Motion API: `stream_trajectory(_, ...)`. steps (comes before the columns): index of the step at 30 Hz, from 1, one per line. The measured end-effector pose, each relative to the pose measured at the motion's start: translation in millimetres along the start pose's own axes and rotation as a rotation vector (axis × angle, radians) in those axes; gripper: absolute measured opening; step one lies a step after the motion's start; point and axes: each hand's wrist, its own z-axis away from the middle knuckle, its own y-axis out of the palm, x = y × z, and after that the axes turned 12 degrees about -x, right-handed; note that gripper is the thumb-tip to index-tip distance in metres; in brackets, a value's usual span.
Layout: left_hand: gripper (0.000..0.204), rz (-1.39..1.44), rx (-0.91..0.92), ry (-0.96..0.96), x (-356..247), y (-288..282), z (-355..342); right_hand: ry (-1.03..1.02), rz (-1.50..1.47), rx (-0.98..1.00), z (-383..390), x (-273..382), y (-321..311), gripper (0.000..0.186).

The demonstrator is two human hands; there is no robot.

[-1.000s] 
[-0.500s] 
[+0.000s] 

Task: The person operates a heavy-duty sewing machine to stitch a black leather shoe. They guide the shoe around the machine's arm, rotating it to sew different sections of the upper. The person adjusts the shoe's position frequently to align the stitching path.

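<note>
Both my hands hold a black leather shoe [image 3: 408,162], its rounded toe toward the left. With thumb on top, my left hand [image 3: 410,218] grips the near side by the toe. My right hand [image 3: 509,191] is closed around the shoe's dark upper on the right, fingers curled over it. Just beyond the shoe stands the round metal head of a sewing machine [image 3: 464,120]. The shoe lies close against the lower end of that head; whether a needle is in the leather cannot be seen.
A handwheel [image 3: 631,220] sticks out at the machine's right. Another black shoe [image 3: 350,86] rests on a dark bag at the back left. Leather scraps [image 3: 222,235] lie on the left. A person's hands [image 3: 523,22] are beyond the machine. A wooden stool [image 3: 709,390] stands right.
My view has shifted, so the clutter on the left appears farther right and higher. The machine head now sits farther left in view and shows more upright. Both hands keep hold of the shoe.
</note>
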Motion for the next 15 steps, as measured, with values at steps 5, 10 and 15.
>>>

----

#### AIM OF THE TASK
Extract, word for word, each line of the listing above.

#### RESULT
Motion API: `stream_trajectory(_, ...)`. steps (comes before the columns): index of the step at 30 Hz, from 1, one per line. The measured end-effector pose, each relative to the pose measured at the motion's start: translation in millimetres along the start pose's own axes and rotation as a rotation vector (axis × angle, radians) in those axes; gripper: absolute measured opening; step one lies a step after the motion's start; point and axes: each hand's wrist, its own z-axis away from the middle knuckle, its own y-axis out of the palm, x = y × z, and after that the axes turned 12 degrees about -x, right-handed; note that gripper is the thumb-tip to index-tip distance in metres; in brackets, a value's usual span.
Layout: left_hand: gripper (0.000..0.204), rz (-1.39..1.44), rx (-0.91..0.92), ry (-0.96..0.96), x (-356..247), y (-288..282), z (-355..342); right_hand: ry (-1.03..1.02), rz (-1.50..1.47), rx (-0.98..1.00), z (-383..390), x (-273..382), y (-321..311), gripper (0.000..0.186).

The demonstrator is two human hands; there is no robot.

[-1.000s] 
[-0.500s] 
[+0.000s] 

Task: The person operates a heavy-duty sewing machine to stitch a black leather shoe. They guide the shoe around the machine's arm, rotating it to sew different sections of the upper. The person adjusts the shoe's position frequently to align the stitching path.

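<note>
Both my hands hold a black leather shoe [image 3: 408,162], its rounded toe toward the left. With thumb on top, my left hand [image 3: 410,218] grips the near side by the toe. My right hand [image 3: 509,191] is closed around the shoe's dark upper on the right, fingers curled over it. Just beyond the shoe stands the round metal head of a sewing machine [image 3: 464,120]. The shoe lies close against the lower end of that head; whether a needle is in the leather cannot be seen.
A handwheel [image 3: 631,220] sticks out at the machine's right. Another black shoe [image 3: 350,86] rests on a dark bag at the back left. Leather scraps [image 3: 222,235] lie on the left. A person's hands [image 3: 523,22] are beyond the machine. A wooden stool [image 3: 709,390] stands right.
My view has shifted, so the clutter on the left appears farther right and higher. The machine head now sits farther left in view and shows more upright. Both hands keep hold of the shoe.
</note>
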Motion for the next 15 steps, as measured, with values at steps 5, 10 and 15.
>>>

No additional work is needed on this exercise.